*** Opening of PROVIDED DATA ***

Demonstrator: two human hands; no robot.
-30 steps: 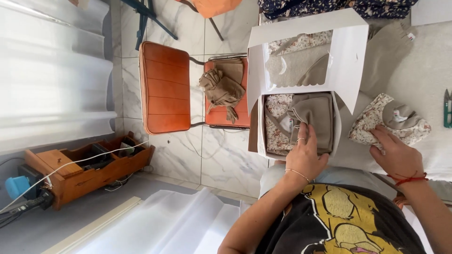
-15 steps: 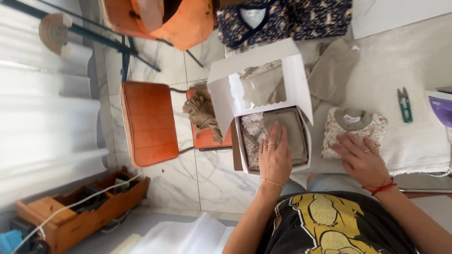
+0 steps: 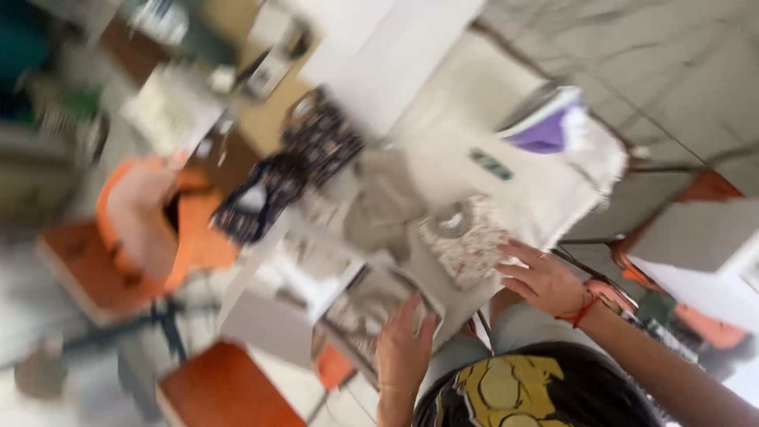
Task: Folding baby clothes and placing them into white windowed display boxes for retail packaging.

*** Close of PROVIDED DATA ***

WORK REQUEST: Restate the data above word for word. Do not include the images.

TASK ANSWER:
Demonstrator: two human hands; no robot.
-30 steps: 
-15 steps: 
+0 steps: 
Task: Folding baby clothes and placing them into white windowed display boxes for retail packaging.

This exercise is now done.